== What is expected ==
Take the line with "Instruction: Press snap" and every line after it, through the end of the listing, and give them again exactly, pictures excluded.

== Supplied information ==
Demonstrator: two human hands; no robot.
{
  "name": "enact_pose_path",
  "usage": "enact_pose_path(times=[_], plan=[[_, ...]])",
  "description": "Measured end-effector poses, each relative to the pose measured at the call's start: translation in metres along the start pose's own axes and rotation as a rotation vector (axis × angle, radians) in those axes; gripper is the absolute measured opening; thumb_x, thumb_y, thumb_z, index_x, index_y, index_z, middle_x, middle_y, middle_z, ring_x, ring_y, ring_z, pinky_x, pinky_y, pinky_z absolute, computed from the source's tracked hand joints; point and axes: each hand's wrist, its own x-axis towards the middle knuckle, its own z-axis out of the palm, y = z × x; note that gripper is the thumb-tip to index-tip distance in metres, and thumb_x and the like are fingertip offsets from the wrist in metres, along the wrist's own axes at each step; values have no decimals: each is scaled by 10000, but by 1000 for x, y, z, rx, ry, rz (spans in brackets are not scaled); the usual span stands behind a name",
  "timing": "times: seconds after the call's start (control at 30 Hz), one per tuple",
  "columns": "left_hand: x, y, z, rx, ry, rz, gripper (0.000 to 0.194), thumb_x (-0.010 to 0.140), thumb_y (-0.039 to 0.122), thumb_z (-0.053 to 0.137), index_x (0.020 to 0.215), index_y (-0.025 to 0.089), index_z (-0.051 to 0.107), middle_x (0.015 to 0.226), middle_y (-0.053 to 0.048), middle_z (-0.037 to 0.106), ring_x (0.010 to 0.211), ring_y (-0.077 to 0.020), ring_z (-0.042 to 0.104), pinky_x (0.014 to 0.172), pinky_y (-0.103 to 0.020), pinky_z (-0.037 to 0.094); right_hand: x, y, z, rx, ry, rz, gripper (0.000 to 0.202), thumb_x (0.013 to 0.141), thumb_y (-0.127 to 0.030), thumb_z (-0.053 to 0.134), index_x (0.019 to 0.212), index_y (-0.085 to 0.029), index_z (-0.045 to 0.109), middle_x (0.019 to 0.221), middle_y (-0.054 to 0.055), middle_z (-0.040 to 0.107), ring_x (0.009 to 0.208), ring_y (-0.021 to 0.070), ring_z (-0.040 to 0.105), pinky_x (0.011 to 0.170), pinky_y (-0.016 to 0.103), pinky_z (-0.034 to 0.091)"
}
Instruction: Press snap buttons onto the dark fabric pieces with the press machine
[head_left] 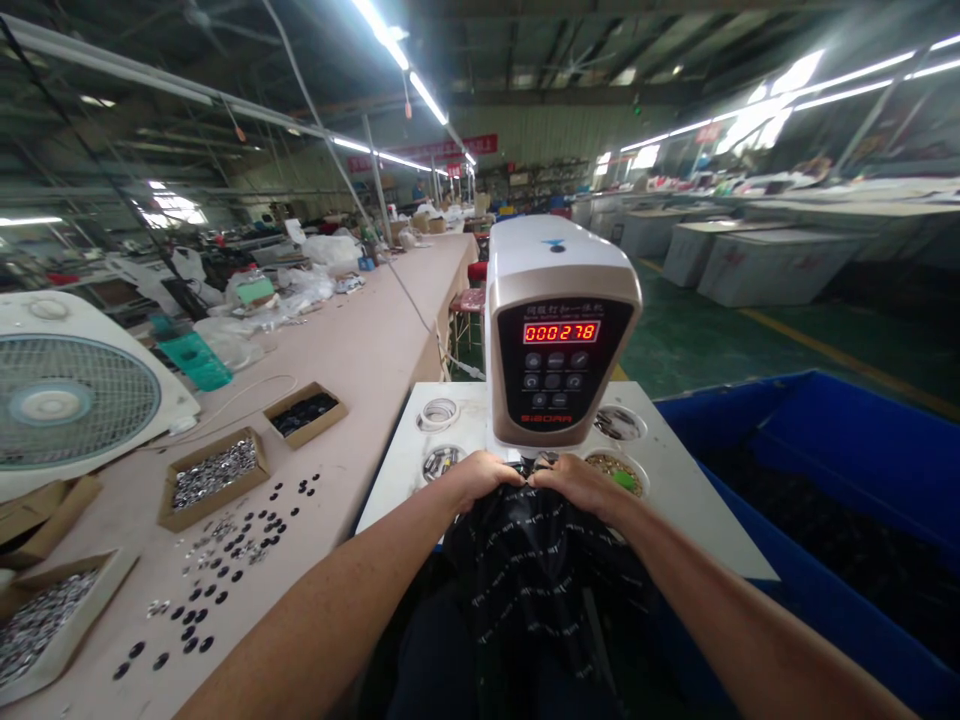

== Written answer ==
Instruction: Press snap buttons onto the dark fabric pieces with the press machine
[head_left] 

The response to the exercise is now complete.